Directions for this task ▸ Word for word, return the lines below from the first through the line that has "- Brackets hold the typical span", dropping the pictures.

[Dataset excerpts]
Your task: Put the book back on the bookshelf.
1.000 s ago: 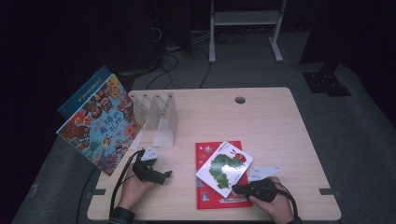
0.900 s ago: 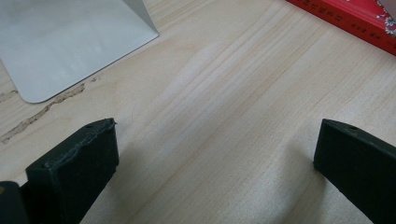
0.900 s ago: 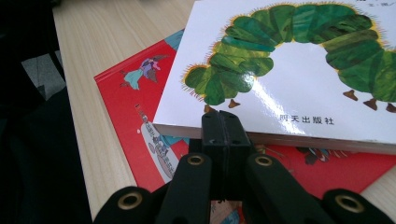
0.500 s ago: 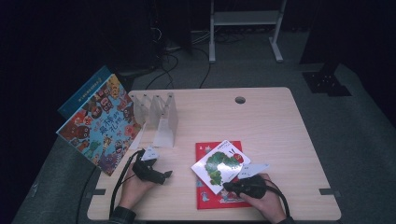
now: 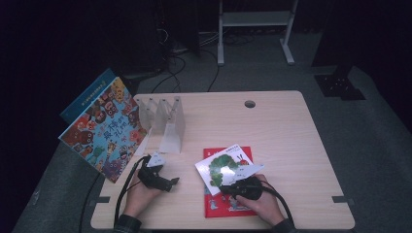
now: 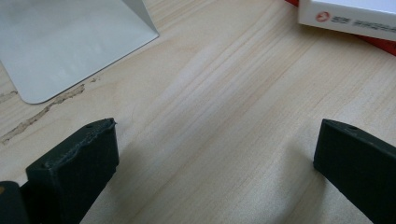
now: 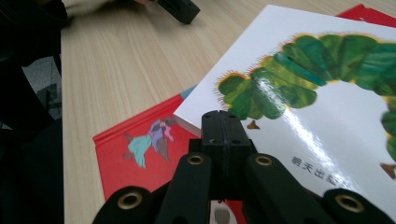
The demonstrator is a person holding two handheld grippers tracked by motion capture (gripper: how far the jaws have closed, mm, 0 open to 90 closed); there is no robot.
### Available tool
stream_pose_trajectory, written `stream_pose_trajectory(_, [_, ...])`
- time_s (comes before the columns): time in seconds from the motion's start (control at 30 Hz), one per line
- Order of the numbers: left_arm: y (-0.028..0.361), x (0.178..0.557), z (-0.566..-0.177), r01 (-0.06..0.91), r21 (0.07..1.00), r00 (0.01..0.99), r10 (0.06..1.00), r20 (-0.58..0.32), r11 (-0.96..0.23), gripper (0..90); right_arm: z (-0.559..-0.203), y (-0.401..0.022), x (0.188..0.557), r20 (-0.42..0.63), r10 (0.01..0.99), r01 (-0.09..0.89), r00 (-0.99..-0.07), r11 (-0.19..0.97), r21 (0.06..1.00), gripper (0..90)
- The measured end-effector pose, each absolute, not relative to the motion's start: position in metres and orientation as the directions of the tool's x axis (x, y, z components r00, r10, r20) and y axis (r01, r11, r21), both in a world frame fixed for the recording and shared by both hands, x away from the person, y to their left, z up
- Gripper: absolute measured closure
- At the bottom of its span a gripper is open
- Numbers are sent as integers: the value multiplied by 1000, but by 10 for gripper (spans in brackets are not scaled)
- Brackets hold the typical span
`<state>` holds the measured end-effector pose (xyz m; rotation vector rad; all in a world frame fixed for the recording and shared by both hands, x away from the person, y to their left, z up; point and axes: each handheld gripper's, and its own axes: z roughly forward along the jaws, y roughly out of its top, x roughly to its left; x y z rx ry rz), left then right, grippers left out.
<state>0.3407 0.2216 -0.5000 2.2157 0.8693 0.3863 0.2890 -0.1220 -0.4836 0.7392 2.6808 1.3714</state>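
Right gripper [image 5: 228, 187]: the jaws are pressed together on the near edge of the caterpillar book [image 5: 224, 166], seen closely in the right gripper view, where they meet at the white cover's corner [image 7: 223, 128].

Caterpillar book: it lies just ahead of the right gripper, resting partly on the red book [image 5: 228, 206], turned askew to it, with the gripped corner seemingly lifted a little.

Red book: flat on the table [image 5: 291, 145], under and behind the right gripper's jaws; its near left corner shows in the right gripper view [image 7: 135, 154].

Left gripper [image 5: 170, 183]: the jaws stand wide apart with nothing between them, bare wood below [image 6: 215, 140]; it rests low over the table, off to the left of the right gripper.

How the book will likely handle: a thin, glossy picture book, light and fairly stiff but able to bow if held by one corner; the shiny cover looks slippery, so a grip deeper along the edge or near the spine should hold better than a bare corner pinch.

Rack [image 5: 165, 121]: a grey divider stand ahead of the left gripper, its base plate showing at the upper left of the left gripper view [image 6: 70, 42]; the slots look empty.

Large picture book [image 5: 104, 128]: it leans at the rack's left end, beyond the table edge, well left of both grippers, with a blue book [image 5: 87, 97] behind it.
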Motion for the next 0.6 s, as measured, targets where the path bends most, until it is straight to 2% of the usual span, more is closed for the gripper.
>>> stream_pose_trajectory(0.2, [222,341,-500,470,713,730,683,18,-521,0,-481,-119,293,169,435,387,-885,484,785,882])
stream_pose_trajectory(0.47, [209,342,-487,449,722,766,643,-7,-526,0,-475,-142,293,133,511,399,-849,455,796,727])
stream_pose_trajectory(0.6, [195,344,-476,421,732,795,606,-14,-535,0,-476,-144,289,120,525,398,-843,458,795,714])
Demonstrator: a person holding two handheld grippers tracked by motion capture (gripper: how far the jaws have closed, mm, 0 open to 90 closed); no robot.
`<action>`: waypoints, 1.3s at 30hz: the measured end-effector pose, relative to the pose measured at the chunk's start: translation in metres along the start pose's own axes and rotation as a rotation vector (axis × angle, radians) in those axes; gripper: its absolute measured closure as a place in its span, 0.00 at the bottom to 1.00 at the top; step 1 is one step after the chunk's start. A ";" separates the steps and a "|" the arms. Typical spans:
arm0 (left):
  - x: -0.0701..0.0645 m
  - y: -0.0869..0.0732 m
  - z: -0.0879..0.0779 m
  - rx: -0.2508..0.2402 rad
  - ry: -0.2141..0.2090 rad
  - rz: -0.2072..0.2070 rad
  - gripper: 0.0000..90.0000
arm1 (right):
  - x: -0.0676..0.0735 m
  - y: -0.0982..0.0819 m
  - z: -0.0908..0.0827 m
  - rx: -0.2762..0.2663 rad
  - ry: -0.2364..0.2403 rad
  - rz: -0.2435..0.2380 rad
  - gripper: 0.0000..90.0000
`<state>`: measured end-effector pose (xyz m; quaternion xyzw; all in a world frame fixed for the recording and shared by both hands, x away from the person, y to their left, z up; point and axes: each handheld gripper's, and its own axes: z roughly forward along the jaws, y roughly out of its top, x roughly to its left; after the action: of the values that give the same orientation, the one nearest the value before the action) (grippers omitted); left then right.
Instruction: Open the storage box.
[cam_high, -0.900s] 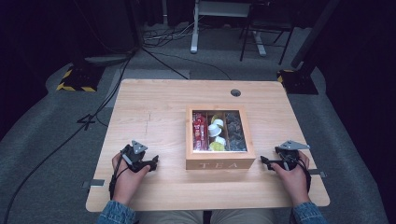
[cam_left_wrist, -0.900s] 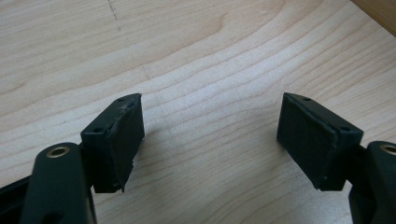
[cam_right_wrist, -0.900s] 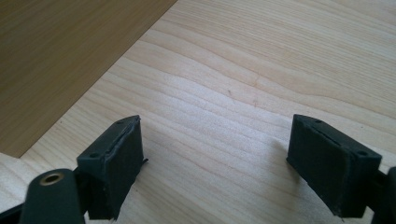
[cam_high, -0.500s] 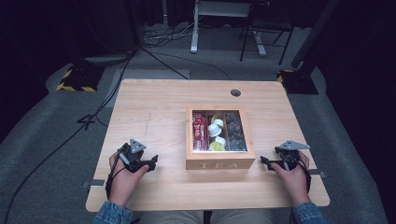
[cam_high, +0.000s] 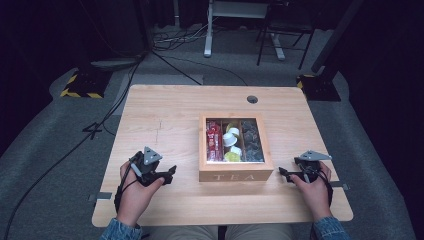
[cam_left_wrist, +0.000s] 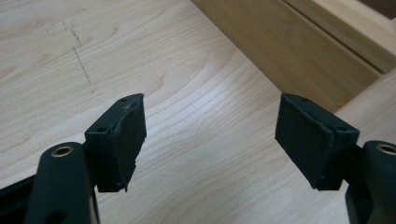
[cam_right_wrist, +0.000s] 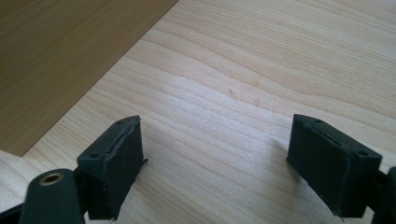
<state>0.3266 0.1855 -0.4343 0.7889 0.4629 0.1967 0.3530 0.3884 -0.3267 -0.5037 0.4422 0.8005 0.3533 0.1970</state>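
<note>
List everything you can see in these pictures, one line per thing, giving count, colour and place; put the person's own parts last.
table: one, light wood, centre of the floor.
tea box: one, wooden, marked TEA, on the table between both grippers.
red packets: several, red, left compartment.
small pods: several, white and yellow-green, middle compartment.
dark packets: several, grey-black, right compartment.
cable hole: one, grey, far table edge.
desk frame: one, white, background floor.
left gripper: one, black, open, left of the box.
right gripper: one, black, open, right of the box.
</note>
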 end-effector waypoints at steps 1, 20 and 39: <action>-0.003 0.002 -0.003 -0.006 -0.005 0.004 0.28 | 0.000 0.000 0.000 0.000 0.000 0.000 0.20; -0.049 0.016 -0.004 -0.052 -0.219 0.073 0.29 | 0.000 0.000 0.000 0.000 0.000 0.001 0.20; -0.065 0.002 0.033 -0.057 -0.231 0.140 0.72 | 0.000 0.000 0.000 0.000 0.000 0.002 0.20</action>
<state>0.3167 0.1163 -0.4534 0.8263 0.3572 0.1419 0.4117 0.3884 -0.3266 -0.5037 0.4430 0.8000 0.3536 0.1970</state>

Reply to the exercise ▸
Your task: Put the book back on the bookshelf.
1.000 s ago: 
0.900 s ago: 
0.900 s ago: 
0.500 s ago: 
now: 
now: 
now: 
The demonstrator is a person holding two handheld grippers tracked by motion capture (gripper: how far the jaws have closed, mm, 0 open to 90 closed); there is no robot.
### Available tool
stream_pose_trajectory, written `stream_pose_trajectory(_, [_, ...])`
- time_s (comes before the columns): time in seconds from the motion's start (control at 30 Hz), one per line
- Order of the numbers: left_arm: y (-0.028..0.361), x (0.178..0.557), z (-0.566..-0.177), r01 (-0.06..0.91), r21 (0.07..1.00), r00 (0.01..0.99), r10 (0.06..1.00), r20 (-0.58..0.32), r11 (-0.96..0.23), gripper (0..90); right_arm: z (-0.559..-0.203), y (-0.401..0.022), x (0.188..0.557), r20 (-0.42..0.63), r10 (0.01..0.99), r01 (-0.09..0.89), r00 (-0.99..-0.07), r11 (-0.19..0.97), r21 (0.06..1.00), gripper (0..90)
- The measured end-effector pose, each absolute, not relative to the motion's start: position in metres and orientation as the directions of the tool's x axis (x, y, z components r00, r10, r20) and y axis (r01, r11, r21), both in a world frame fixed for the recording and shared by both hands, x away from the person, y to their left, z up
- Gripper: absolute measured closure
- At the bottom of its span a gripper is open
- Numbers are sent as integers: the value multiplied by 1000, but by 10 for gripper (spans in brackets are not scaled)
- Brackets hold the typical span

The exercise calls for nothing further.